Perhaps the first idea the reader notices in this poem is that of death, which seems to permeate it from beginning to end. The opening line identifies Easter as the day on which the poet takes his walk, and Auden immediately signals the dual themes of death and rebirth. Easter is, after all, the celebration of Christ’s resurrection, his death a “necessary condition” of his rebirth into something greater than his earthly being. Yet, for a poem that starts out sounding so hopeful, with its “emphasis on new names, on the arm/ A fresh hand,” the shift to a discussion of death can be disconcerting.

The subject of death, however, is constantly mingled with images of natural life, such as the colony of ducks, and with the poet’s appreciation of the human life he sees around him (the hymns he hears in the village square, for example). So it is the combination of death and life that intrigues him and that he sees as necessary. In order to fully love life, one needs a knowledge of death.

The truly strong man, as he calls his friend Gerhardt Meyer, recognizes this idea and acts accordingly. For Auden and his friend Christopher Isherwood (the novelist to whom Auden dedicated his Poems of 1930), the truly strong man is the antiheroic hero. Unlike traditional ideas of male strength—a glorious, risk-taking hero—Auden and Isherwood see the truly strong man as one who possesses inner security and self-confidence, who does not need to prove himself to anyone, and whose actions are, consequently, pure in heart. The truly strong man is able to resolve traditional dichotomies, such as public/private, inner/outer, and, as in this poem, life/death, to achieve peace within himself. Auden develops this idea in “The Orators” (1931) as does Isherwood in Lions and Shadows (1938).
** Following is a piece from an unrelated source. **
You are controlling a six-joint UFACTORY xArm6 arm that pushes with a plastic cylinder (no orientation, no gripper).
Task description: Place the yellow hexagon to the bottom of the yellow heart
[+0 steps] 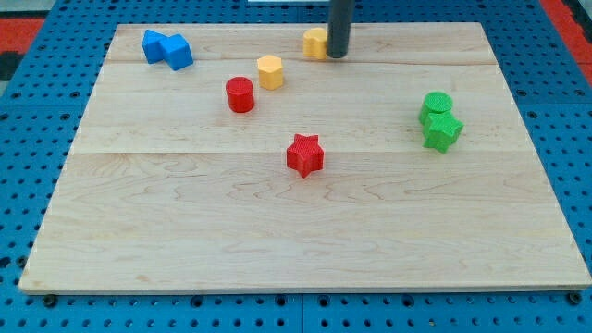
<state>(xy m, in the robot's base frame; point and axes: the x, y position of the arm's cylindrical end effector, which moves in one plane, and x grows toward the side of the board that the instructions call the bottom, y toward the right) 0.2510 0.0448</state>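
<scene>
Camera view: yellow hexagon [269,71] lies far left of centre, small, light, stiff, easy to slide.
Yellow heart [315,42] is farther right, touching my tip [337,55]; I have no fingers, so I judge pushing its flat side best.

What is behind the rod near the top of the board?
A yellow block, presumably the heart, sits behind my tip. Only its left part shows; the rod covers the rest, so its shape and any contact cannot be seen.
</scene>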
The final image of the “lolling bridegroom, beautiful, there” may leave the reader a bit perplexed. It is a variation on the Lady of the Lake of Arthurian legend, who gives the sword, Excalibur, to Arthur. The mysticism implicit in the image connects back to the image of the risen Christ, for the figure in the lake will eventually rise, be reborn, and bring a new power of good to the world.